**Task directions**
Practice item. Set the material below down again exactly, with no pictures.

**Recorded information**
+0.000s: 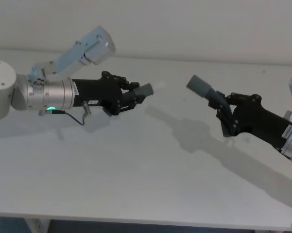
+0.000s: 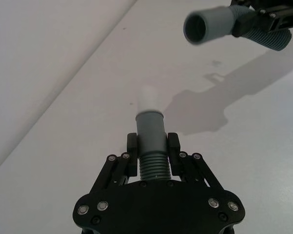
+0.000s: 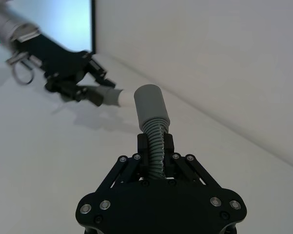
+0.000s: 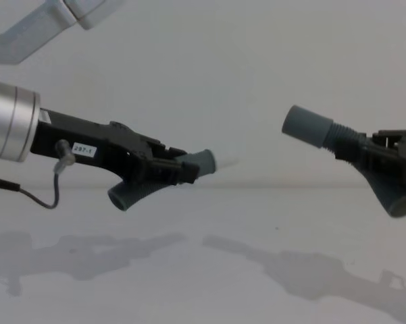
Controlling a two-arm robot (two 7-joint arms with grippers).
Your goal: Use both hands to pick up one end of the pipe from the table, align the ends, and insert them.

**Answer for the task**
+0.000s: 
+0.000s: 
+0.000s: 
+0.000s: 
Controlling a two-arm robot (two 7-joint arms with grippers).
Your goal: Use both hands to pick up one end of the pipe from the table, align the ends, and insert them.

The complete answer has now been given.